The Yeshivah of Flatbush is a Modern Orthodox private Jewish day school located in the Midwood section of Brooklyn, New York. It educates students from age 2 to age 18 and includes an early childhood center, an elementary school and a secondary school.

History
The Yeshivah of Flatbush was founded in 1927 by Joel Braverman, among others. The institution, located on East 10th Street in Midwood, Brooklyn (a neighborhood sometimes identified with nearby Flatbush) at first consisted of an early childhood program, an elementary school and a middle school. The high school, founded in 1950 to complement the elementary school, was originally housed in an adjoining building. In 1962, the high school moved into a new building on nearby Avenue J, and the elementary school expanded into what was formerly the high school building.

Teaching philosophy
The institution combines a Torah education and a secular education for both boys and girls. The school's philosophy is a synthesis of Judaic studies (Bible, Talmud, Jewish Thought) and the liberal arts.

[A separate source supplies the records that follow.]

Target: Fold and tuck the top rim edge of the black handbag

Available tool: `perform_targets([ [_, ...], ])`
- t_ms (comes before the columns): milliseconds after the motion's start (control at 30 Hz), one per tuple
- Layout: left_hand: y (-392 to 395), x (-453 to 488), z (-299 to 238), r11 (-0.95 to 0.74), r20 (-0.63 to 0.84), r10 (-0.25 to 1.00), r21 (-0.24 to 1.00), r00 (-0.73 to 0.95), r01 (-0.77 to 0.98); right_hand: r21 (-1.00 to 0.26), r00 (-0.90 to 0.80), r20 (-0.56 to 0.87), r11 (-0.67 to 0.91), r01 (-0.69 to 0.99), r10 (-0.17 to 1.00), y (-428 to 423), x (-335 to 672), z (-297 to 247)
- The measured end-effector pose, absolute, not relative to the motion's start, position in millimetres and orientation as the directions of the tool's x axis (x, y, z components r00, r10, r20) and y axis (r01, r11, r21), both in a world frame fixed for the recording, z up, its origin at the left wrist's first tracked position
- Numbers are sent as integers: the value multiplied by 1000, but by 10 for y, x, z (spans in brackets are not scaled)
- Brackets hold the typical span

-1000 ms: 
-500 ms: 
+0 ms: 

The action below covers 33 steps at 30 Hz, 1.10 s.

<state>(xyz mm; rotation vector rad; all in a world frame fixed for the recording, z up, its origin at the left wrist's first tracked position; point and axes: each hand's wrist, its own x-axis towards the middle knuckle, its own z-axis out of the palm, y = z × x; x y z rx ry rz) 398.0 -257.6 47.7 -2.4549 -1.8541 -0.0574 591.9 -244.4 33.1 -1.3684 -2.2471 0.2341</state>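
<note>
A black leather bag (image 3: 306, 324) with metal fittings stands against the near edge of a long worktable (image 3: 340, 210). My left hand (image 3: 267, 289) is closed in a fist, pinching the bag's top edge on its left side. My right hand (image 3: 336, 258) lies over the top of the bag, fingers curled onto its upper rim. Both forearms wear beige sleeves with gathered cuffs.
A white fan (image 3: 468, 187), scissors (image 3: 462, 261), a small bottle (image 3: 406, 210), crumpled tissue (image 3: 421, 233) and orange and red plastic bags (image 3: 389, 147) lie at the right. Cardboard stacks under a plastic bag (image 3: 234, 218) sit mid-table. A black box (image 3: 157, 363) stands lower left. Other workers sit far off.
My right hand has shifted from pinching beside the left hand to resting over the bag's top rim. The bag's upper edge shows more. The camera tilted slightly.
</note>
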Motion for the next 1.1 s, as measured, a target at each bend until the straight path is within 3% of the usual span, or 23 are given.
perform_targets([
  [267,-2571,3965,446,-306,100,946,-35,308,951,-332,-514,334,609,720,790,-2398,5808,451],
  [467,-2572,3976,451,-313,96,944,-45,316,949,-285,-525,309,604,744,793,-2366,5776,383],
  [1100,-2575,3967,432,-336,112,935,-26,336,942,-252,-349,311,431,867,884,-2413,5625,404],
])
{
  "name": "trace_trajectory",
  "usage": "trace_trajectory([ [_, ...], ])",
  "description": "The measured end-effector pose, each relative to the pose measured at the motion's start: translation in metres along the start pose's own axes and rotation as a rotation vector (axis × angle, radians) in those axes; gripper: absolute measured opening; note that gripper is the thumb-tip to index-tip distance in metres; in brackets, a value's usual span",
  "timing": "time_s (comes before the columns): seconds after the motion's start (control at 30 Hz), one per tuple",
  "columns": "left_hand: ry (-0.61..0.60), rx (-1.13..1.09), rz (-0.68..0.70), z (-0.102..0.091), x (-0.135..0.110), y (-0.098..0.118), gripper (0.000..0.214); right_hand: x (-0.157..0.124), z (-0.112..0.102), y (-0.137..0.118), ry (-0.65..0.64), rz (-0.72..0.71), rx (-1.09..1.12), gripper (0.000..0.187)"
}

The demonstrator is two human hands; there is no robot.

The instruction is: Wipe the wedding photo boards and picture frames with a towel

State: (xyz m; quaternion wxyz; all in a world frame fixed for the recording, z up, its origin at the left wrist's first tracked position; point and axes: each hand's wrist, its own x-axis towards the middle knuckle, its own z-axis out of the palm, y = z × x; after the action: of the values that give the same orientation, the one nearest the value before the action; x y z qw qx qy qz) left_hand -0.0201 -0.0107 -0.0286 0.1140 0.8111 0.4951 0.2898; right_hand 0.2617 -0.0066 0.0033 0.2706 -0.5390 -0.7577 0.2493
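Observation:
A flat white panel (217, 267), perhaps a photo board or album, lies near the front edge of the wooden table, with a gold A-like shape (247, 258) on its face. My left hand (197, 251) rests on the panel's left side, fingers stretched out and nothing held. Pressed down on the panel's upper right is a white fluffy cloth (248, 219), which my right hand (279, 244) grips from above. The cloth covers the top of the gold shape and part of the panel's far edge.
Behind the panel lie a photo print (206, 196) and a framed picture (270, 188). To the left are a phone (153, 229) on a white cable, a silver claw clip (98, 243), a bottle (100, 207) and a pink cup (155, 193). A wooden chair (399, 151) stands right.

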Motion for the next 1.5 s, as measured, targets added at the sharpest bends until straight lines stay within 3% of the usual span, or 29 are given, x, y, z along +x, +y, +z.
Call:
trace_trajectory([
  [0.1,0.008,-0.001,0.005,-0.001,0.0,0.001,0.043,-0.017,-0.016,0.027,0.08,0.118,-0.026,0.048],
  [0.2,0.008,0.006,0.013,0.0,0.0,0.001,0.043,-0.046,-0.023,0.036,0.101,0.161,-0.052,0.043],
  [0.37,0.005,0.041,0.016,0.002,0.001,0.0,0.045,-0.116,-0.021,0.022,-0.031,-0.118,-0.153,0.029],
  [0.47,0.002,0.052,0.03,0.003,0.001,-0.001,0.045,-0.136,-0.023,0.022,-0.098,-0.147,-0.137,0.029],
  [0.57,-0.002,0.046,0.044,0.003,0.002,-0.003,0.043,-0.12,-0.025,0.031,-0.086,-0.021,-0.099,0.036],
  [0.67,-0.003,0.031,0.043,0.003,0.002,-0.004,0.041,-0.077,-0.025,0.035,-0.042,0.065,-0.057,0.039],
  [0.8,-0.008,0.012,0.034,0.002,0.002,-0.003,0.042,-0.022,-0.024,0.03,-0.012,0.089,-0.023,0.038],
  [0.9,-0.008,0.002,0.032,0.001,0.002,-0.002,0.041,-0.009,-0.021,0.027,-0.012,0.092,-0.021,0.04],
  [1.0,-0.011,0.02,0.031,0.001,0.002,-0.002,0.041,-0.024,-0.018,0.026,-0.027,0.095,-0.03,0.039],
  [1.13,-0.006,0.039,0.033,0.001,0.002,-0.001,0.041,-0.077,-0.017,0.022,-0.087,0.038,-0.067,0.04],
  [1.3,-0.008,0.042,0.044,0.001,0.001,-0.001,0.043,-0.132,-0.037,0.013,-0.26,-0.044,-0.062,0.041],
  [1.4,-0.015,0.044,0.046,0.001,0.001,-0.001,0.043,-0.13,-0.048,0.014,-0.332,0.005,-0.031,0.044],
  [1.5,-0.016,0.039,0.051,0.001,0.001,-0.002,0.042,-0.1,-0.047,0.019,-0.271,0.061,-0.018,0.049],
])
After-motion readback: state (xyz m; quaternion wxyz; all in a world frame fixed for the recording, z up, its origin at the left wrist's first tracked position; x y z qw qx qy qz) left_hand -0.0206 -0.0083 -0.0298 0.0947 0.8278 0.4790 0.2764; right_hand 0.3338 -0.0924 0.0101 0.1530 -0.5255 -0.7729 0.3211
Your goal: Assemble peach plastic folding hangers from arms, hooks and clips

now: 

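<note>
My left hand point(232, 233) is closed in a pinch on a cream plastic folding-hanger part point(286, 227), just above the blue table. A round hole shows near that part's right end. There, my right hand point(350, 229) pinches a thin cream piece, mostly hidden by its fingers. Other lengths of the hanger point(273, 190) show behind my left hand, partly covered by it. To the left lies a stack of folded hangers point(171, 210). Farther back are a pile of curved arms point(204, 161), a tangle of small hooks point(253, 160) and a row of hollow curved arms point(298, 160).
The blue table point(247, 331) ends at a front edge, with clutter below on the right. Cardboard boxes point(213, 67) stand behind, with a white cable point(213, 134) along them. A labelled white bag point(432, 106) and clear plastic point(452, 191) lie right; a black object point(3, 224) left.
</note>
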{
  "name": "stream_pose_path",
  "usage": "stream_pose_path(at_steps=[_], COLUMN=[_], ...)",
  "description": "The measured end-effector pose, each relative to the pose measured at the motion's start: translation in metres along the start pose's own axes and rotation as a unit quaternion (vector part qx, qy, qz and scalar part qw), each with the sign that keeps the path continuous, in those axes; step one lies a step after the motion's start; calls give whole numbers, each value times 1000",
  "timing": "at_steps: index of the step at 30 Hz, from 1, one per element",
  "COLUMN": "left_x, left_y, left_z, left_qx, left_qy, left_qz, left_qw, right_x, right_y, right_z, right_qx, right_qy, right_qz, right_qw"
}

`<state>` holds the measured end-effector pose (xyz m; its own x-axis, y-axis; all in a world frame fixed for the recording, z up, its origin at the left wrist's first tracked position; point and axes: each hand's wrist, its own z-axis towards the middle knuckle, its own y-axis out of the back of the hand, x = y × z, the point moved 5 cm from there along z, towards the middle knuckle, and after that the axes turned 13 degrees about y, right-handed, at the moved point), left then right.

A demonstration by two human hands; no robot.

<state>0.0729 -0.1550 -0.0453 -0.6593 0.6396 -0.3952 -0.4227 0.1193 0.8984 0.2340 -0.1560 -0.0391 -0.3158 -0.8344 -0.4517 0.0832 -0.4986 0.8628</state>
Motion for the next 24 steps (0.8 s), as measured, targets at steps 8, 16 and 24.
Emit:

One of the Yeshivah of Flatbush's fundamental tenets is its "Ivrit b'Ivrit" (literally, "Hebrew in Hebrew") philosophy of teaching Judaics. This means that every such class is conducted completely in Hebrew, regardless of the level or ability of students. With this technique, the Yeshivah aims to enable its students to achieve fluency in the Hebrew language.

Student demographics
The Yeshivah of Flatbush comprises Jewish students and teachers from a variety of backgrounds. In the past, more than half of the students were Ashkenazi Jews whose families originated from communities in Germany, Poland, Eastern Europe and Russia. In recent years, the majority has shifted to students of Sephardic and Mizrahi Jewish descent. The overwhelming number of Sephardic students can be attributed to the growth of the Syrian Jewish community in Flatbush, and the decline in Ashkenazi enrollment can be attributed to the movement of Modern Orthodox communities to Long Island and New Jersey, with a concomitant increase in the number and quality of Jewish day schools and yeshivot in those areas. In 2022, the lower school consisted of 1,400 students.

Post-high school

Many graduates participate in year-long programs at yeshivot, seminaries and volunteer organizations in Israel for a year. Afterwards, some continue their studies in similar institutions, enroll in university or enlist in the Israel Defense Forces for another year or more. However, most come back to the United States for university. Graduates of the Yeshivah of Flatbush have studied at universities and colleges across the country, from Tulane to the University of Maryland and Boston University to Yale. Some of the most popular universities among Flatbush's alumni, including Yeshiva University and the City University of New York, grant as much as a year's worth of credit to students who study in Israel for a year, allowing them to apply these credits to their undergraduate degree. A large number of students graduate with college credit due to the many Advanced Placement Program (AP) courses offered in the Junior, Senior, and more recently Sophomore years of high school.

Leadership
David Eliach was the principal emeritus, following a decades-long tenure as principal of the high school. In later years, Raymond Harari, an alumnus of Yeshivah of Flatbush High School, served as the "head of school" of the high school, followed by Joseph Beyda.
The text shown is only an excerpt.